There has been a recent push in the ML community toward data-centric instead of model-centric development. For years in ML, researchers have focused on improving the code, representations, and algorithms applied to some training tasks for benchmark datasets. This embodies the model-centric approach to ML. However, when embarking on a new problem where a carefully curated dataset has not yet been developed, a substantial fraction of researcher effort often goes into data generation, cleaning, processing, etc. A data-centric approach tries to systematically improve the quality of training (and validation) data to enhance the accuracy and generalizability of a more-or-less fixed model architecture. This push toward data engineering is embodied in the recently introduced Data-Centric AI Competition,5 where DeepLearning.AI and LandingAI are providing competitors an initial dataset and fixed ML model and judging who can best engineer the data to maximize the model’s performance.

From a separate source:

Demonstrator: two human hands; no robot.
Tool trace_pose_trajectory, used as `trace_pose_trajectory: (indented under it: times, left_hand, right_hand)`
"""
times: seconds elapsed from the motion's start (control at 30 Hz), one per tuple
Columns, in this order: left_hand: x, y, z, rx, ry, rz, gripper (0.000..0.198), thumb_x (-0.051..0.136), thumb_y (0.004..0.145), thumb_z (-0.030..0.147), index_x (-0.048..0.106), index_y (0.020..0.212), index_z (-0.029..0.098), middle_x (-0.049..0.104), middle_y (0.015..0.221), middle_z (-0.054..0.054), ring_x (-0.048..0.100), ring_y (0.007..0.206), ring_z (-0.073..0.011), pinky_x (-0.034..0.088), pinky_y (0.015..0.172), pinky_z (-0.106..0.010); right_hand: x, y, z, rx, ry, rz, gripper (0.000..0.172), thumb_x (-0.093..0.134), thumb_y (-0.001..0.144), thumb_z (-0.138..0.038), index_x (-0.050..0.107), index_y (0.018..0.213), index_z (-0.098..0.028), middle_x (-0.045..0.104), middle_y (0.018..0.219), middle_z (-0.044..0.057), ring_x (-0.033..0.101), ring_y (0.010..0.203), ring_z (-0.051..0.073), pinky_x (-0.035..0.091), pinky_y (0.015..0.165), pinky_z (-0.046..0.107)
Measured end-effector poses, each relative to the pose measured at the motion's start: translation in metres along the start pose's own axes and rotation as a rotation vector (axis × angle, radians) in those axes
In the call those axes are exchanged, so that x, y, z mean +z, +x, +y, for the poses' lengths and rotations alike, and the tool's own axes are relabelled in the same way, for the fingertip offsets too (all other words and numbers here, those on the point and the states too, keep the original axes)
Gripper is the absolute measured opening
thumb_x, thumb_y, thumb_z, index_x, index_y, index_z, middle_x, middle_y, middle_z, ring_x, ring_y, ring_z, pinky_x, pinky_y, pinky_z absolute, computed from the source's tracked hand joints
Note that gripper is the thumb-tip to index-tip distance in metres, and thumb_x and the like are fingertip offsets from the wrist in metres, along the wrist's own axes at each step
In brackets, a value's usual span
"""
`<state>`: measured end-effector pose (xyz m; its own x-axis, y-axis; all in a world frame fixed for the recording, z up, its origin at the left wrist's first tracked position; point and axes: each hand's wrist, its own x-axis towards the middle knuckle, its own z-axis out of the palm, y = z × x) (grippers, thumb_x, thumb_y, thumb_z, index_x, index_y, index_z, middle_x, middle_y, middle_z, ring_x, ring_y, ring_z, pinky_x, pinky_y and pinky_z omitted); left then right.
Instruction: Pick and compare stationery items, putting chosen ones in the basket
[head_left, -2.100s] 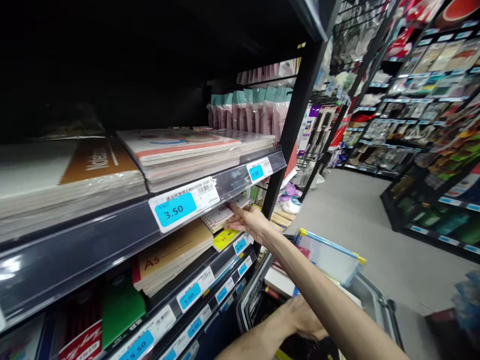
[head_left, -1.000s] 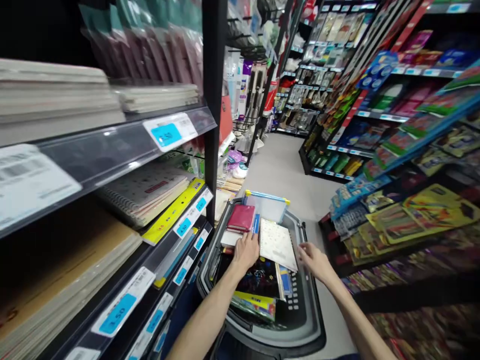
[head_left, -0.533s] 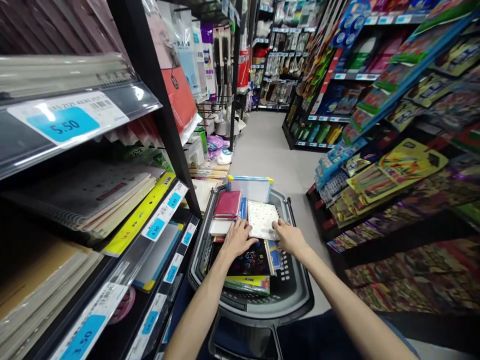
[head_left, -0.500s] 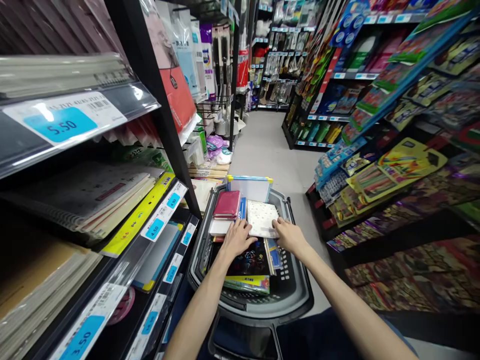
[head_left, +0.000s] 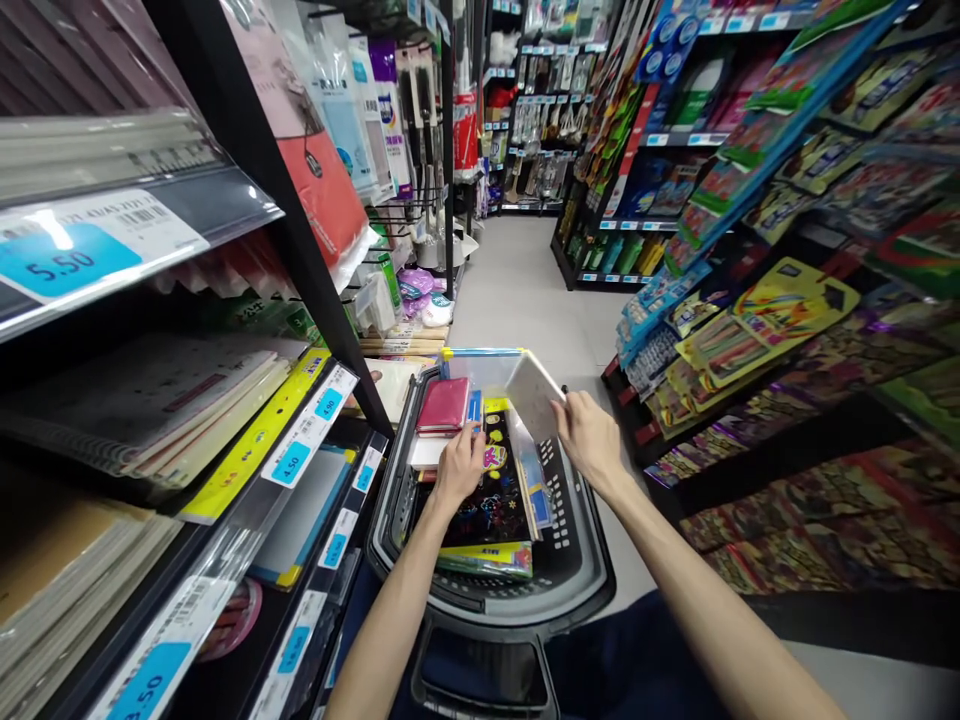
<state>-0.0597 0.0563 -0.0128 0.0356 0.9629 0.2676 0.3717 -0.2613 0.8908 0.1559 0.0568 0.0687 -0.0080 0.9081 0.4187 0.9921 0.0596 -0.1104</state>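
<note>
My right hand (head_left: 590,440) grips a pale-covered notebook (head_left: 535,396) by its right edge, tilted up over the right side of a grey and black shopping basket (head_left: 517,612). My left hand (head_left: 460,468) lies over the basket's left half, holding nothing, its fingers reaching forward to a narrow blue-covered item (head_left: 474,408). Beside those fingers sits a dark red notebook (head_left: 442,405) on a white item. A black book with colourful drawings (head_left: 487,508) lies in the middle, above a yellow and green packet (head_left: 491,560). A clear, yellow-cornered folder (head_left: 484,372) stands at the far end.
To the left, a black shelf holds spiral notebooks (head_left: 150,400) behind price labels (head_left: 311,425). Hanging snack packets (head_left: 757,320) line the right side. A grey floor aisle (head_left: 517,270) runs ahead towards further racks (head_left: 547,130).
The pale notebook has gone from lying flat to tilted up at the right in my right hand, uncovering more of the black book. My left hand has moved slightly left. The camera view has shifted slightly.
</note>
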Motion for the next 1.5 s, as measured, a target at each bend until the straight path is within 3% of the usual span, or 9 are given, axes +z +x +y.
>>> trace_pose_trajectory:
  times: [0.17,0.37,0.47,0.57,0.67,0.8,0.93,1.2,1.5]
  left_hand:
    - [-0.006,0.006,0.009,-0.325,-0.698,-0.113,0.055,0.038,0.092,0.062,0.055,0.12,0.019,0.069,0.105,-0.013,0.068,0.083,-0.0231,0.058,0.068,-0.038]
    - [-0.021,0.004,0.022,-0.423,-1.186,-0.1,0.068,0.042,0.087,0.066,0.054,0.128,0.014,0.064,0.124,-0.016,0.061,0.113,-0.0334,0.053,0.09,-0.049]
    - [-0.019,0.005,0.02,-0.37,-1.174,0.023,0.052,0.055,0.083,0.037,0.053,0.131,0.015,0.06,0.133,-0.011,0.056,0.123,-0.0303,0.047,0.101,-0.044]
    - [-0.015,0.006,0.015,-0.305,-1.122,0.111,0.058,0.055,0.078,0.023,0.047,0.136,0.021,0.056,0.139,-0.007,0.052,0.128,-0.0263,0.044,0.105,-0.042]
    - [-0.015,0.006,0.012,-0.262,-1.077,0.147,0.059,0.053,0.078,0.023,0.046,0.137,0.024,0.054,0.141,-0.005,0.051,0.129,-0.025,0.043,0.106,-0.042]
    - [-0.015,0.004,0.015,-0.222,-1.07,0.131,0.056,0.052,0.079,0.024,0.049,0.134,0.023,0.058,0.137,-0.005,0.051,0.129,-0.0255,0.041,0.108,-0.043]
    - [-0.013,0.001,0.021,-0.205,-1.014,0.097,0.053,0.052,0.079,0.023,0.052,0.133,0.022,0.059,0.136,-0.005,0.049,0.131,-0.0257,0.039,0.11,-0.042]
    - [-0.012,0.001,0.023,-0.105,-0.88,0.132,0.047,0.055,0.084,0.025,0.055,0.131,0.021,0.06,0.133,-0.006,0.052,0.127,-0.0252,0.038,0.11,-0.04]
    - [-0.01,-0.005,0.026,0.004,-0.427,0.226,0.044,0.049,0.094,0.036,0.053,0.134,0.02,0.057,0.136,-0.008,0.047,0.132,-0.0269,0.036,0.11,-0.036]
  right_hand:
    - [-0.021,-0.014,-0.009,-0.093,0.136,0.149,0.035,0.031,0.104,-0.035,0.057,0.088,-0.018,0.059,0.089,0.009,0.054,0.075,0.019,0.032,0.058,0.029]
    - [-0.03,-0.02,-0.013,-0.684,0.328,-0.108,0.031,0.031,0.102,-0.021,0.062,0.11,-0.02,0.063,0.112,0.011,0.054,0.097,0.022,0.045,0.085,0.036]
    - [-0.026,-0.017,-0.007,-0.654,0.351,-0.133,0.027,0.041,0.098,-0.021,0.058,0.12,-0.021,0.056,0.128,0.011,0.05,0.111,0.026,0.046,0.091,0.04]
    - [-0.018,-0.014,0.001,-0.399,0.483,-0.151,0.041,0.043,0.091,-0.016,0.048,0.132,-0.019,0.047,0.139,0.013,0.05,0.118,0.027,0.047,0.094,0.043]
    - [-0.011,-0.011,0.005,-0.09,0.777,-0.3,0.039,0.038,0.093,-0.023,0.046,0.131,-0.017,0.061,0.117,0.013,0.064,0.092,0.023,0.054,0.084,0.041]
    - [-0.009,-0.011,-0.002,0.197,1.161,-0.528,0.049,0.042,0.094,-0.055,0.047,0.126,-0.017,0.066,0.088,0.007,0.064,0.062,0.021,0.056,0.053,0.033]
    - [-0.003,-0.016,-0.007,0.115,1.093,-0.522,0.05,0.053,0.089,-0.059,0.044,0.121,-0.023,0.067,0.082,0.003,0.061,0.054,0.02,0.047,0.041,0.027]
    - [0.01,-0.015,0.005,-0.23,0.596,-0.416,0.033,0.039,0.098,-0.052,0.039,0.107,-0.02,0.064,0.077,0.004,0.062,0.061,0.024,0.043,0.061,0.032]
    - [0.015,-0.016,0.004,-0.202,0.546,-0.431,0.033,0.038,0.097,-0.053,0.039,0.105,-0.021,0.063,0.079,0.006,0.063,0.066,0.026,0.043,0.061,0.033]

For open materials databases, the initial dataset typically begins with the Inorganic Crystal Structure Database (ICSD),6 which houses crystallographic data (compositions and site occupations) for > 100,000 inorganic materials, most of which have been synthesized. This is a great starting point for ML, as it accounts for essentially all the solid-state inorganic materials known to date, but if we want to develop models that can predict new materials, the ICSD may not provide a sufficient training dataset. Indeed, Pandey et al. cleverly show that by augmenting their training dataset to include DFT calculations of hypothetical non-ground-state structures, in addition to known structures from the ICSD, they generate models that perform well for both low-energy (mostly known) materials and high-energy (mostly unknown) materials.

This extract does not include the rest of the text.